TASK ITEM = The data below must be copied in full and without any change.

BEGIN DATASET CONTENT

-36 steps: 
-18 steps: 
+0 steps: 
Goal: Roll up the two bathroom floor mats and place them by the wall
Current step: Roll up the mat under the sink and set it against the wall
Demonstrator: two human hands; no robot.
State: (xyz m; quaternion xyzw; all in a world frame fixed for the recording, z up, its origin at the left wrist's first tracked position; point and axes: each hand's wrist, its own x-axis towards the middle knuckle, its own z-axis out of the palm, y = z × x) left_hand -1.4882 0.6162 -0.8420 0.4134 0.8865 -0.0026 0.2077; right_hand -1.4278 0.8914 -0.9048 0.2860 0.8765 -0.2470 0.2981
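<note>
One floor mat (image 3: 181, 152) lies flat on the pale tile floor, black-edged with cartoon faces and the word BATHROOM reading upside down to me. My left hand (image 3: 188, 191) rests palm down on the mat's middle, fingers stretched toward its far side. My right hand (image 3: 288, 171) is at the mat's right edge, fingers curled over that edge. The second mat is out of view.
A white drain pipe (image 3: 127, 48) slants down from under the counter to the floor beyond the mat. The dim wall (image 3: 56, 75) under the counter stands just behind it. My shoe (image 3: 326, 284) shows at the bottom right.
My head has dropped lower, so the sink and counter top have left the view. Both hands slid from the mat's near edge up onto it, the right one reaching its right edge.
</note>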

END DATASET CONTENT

REPLY TO THE TASK =
-36 steps: 
-18 steps: 
+0 steps: 
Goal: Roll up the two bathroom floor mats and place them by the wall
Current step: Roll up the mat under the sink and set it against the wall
Demonstrator: two human hands; no robot.
State: (xyz m; quaternion xyzw; all in a world frame fixed for the recording, z up, its origin at the left wrist's first tracked position; point and axes: each hand's wrist, its own x-axis towards the middle knuckle, its own z-axis out of the palm, y = z × x) left_hand -1.4882 0.6162 -0.8420 0.4134 0.8865 -0.0026 0.2077; right_hand -1.4278 0.8914 -0.9048 0.2860 0.8765 -0.2470 0.2981
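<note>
One floor mat (image 3: 181, 152) lies flat on the pale tile floor, black-edged with cartoon faces and the word BATHROOM reading upside down to me. My left hand (image 3: 188, 191) rests palm down on the mat's middle, fingers stretched toward its far side. My right hand (image 3: 288, 171) is at the mat's right edge, fingers curled over that edge. The second mat is out of view.
A white drain pipe (image 3: 127, 48) slants down from under the counter to the floor beyond the mat. The dim wall (image 3: 56, 75) under the counter stands just behind it. My shoe (image 3: 326, 284) shows at the bottom right.
My head has dropped lower, so the sink and counter top have left the view. Both hands slid from the mat's near edge up onto it, the right one reaching its right edge.
</note>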

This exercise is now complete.